WHAT YOU WILL DO: Nothing should be output except the lines from the top of the material below through the line that contains "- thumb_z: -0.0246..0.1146", each exactly as written.

DATA RECORDS:
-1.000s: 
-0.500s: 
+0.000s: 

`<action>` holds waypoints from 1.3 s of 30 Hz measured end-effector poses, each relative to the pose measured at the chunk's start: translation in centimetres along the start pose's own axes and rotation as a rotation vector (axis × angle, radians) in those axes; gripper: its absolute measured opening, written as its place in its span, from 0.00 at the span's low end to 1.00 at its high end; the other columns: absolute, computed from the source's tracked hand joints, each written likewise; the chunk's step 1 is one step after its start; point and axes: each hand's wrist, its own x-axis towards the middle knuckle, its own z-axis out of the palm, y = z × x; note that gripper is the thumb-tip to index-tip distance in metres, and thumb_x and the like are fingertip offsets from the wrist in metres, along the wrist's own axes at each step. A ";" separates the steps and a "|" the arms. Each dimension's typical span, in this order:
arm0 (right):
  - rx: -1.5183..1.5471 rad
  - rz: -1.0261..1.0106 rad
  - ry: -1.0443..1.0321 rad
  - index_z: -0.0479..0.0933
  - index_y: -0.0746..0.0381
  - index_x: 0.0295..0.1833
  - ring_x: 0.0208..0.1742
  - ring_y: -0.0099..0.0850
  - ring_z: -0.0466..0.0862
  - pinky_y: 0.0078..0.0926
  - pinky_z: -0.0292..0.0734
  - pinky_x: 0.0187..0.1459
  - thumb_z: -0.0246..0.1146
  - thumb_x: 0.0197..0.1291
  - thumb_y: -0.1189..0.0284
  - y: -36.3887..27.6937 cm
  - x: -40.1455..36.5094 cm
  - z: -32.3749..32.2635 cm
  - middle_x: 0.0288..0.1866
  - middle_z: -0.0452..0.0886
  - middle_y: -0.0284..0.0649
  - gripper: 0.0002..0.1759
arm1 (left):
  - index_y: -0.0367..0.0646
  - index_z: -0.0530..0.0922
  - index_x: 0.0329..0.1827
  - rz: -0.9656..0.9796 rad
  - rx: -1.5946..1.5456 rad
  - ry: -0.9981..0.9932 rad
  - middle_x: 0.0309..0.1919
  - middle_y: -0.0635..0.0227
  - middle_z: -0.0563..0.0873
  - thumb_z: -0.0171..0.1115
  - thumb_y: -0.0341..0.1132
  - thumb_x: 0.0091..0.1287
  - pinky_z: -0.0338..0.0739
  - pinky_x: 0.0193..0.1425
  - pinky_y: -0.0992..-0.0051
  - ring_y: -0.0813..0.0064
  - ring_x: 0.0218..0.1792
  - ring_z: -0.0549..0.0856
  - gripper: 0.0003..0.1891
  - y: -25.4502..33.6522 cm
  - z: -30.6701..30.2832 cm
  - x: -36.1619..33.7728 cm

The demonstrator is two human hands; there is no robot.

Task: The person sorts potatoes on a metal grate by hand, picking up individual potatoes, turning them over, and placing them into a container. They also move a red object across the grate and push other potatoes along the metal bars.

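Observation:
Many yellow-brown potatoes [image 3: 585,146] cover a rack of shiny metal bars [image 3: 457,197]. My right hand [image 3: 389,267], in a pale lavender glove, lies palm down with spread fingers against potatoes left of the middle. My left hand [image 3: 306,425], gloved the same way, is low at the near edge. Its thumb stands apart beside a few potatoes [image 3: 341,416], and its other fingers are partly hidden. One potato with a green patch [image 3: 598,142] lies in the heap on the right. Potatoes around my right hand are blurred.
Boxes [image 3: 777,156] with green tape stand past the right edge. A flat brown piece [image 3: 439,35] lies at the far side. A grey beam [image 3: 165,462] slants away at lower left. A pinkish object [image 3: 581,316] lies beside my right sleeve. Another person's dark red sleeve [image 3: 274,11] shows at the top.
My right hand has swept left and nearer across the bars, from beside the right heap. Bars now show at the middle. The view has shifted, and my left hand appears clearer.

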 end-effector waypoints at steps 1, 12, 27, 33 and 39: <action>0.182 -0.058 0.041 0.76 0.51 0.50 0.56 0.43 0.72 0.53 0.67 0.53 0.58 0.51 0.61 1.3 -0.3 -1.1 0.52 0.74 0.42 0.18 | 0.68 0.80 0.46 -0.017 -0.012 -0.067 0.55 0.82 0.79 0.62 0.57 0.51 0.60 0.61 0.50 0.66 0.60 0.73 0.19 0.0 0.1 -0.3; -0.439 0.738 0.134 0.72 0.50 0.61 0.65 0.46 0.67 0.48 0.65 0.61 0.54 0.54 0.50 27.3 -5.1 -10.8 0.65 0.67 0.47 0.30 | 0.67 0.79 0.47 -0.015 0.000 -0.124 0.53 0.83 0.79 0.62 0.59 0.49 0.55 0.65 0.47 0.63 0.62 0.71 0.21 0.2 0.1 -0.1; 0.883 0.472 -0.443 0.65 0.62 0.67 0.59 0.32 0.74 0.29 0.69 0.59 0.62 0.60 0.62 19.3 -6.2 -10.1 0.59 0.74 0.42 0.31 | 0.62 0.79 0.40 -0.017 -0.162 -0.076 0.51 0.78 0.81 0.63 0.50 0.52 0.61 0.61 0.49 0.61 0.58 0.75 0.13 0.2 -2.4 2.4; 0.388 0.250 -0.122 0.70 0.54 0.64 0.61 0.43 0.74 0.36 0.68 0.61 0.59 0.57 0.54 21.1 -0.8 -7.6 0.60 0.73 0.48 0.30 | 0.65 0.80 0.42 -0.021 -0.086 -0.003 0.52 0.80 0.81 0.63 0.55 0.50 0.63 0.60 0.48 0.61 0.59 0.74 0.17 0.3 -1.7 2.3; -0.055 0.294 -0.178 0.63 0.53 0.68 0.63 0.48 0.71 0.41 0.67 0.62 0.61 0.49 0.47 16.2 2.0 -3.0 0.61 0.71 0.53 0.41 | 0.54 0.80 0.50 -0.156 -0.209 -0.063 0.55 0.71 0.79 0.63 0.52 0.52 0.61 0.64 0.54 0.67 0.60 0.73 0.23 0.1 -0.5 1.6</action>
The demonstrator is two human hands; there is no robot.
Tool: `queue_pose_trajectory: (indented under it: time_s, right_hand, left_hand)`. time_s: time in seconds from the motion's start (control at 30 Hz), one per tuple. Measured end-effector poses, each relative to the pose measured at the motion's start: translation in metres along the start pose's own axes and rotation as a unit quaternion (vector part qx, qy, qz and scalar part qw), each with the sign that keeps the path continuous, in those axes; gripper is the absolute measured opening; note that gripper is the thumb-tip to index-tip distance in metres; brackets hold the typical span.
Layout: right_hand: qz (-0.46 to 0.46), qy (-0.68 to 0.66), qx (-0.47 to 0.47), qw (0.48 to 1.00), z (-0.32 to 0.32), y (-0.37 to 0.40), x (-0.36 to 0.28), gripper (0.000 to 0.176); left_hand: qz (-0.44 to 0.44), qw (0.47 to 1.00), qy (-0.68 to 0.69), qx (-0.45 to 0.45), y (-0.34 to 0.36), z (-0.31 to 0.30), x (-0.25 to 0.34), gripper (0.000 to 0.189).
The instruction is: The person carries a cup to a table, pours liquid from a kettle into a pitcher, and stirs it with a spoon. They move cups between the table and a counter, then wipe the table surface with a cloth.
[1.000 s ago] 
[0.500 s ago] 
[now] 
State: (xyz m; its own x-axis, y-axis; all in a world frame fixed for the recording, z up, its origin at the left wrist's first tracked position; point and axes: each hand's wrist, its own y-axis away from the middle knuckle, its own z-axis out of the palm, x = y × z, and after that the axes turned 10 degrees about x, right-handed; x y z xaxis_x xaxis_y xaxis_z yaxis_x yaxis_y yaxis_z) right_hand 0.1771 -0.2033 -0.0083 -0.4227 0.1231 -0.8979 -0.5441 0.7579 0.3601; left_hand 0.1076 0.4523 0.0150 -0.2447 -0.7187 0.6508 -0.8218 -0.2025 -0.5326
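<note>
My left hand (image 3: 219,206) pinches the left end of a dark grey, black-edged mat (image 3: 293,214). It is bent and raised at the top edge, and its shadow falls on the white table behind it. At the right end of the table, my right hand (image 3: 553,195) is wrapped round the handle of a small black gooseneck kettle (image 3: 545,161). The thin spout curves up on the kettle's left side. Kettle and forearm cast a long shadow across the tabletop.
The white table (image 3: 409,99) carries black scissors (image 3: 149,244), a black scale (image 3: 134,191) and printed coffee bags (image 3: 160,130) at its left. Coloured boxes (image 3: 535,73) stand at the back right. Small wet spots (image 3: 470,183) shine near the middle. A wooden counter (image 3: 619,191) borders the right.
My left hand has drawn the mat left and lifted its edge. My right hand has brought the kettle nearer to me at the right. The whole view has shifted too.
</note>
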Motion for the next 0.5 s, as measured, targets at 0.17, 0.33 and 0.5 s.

TASK SOLUTION:
-1.000s: 
-0.500s: 
+0.000s: 

`<action>` holds waypoints from 1.3 s of 30 Hz measured end-effector poses, each relative to the pose measured at the chunk's start: translation in centimetres along the start pose's own axes and rotation as a rotation vector (axis × angle, radians) in those axes; gripper: its absolute measured opening, written as its place in its span, from 0.00 at the span's low end to 1.00 at its high end; the other columns: absolute, computed from the source's tracked hand joints, each written likewise; the chunk's step 1 is one step after its start; point and axes: each hand's wrist, its own x-axis towards the middle knuckle, its own z-axis out of the palm, y = z × x; note that gripper is the thumb-tip to index-tip distance in metres, and thumb_x and the like are fingertip offsets from the wrist in metres, along the wrist's own axes at each step. A ";" separates the steps and a "|" the arms. Each dimension's typical span, in this order:
arm0 (right):
  - rx: -1.5183..1.5471 rad
  - rz: -1.0261..1.0106 rad
  - ry: -1.0443..1.0321 rad
  - index_z: -0.0479..0.0933
  - index_y: -0.0746..0.0381
  - index_x: 0.0295..0.1833
  - ring_x: 0.0208..0.1742
  - ring_y: -0.0099..0.0850
  - ring_z: -0.0466..0.0862
  - pinky_y: 0.0078..0.0926
  - pinky_z: -0.0292..0.0734
  - pinky_x: 0.0187..0.1459
  - thumb_z: -0.0246..0.1146

The answer has now been finished.